Tazithiel laughed softly, deep in her throat. Clearly, we are the superior creatures. Look, Kal. You can already spy a change.
Kal looked ahead, for he could not otherwise make sense of the racing images. To look sideways was to see a blur. Soon, he observed that what he had taken for a shadow was indeed a darkening of the Cloudlands. Fifty leagues later, the clouds had turned a sooty black. Kal realised there was no more greenery or any other plant life on the cliffs. On and on they raced, making a speed he did not dare to calculate.

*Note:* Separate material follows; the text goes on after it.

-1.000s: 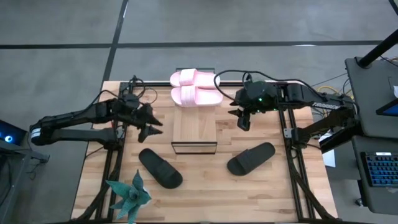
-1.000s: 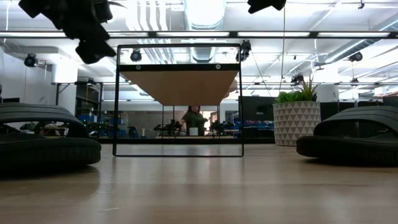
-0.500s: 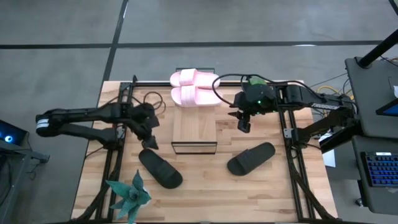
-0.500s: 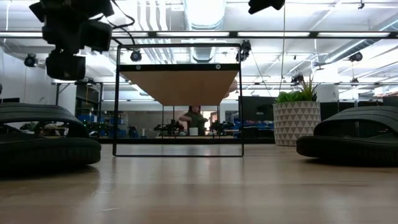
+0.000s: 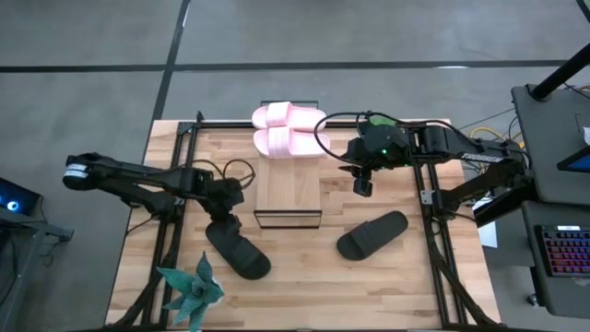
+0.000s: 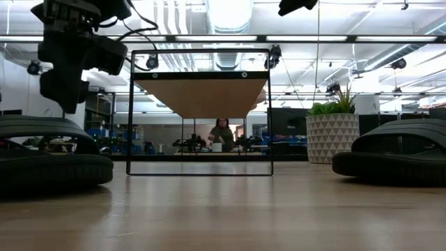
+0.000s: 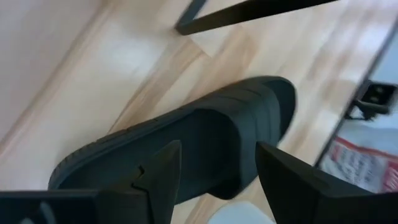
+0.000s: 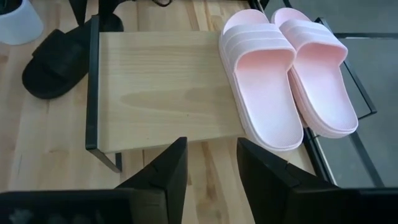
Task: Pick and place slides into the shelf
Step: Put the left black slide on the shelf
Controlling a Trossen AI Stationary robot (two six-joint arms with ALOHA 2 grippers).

Here it comes, called Tazithiel, adjusting their flight path. They soared upward, gathering height and a little more distance. The character of the mighty Rim-Wall cliffs changed completely, as if a gigantic paw had painted the rocks with an almighty black brush. It’s the cliffs of golden black, Kal. Look. Look!
I see, he laughed.
The dragonets had landed on the Isle of truth. The cliffs were a strange colour; his mind could not ascertain what shade exactly, a metallic black that gleamed like gold? The colour defied classification, glimmering evasively through a thousand median shades. This had to the largest deposit of metal ore in the world, only he had no idea what type. Meriatonium, perhaps?
Tazithiel, it’s not dangerous, is it? As in, radioactive dangerous?
I don’t detect anything–save magic. More magic than I’ve ever felt before.
Kal craned his neck. Some five or six leagues above the Cloudlands, the golden black wall appeared to blend back into ordinary grey rock. Below, the sheer metal surface continued straight down into the black clouds. Only the Ancient Dragons could have constructed an edifice like this. It had to be hundreds of leagues wide. But where was it ‘thusly written’?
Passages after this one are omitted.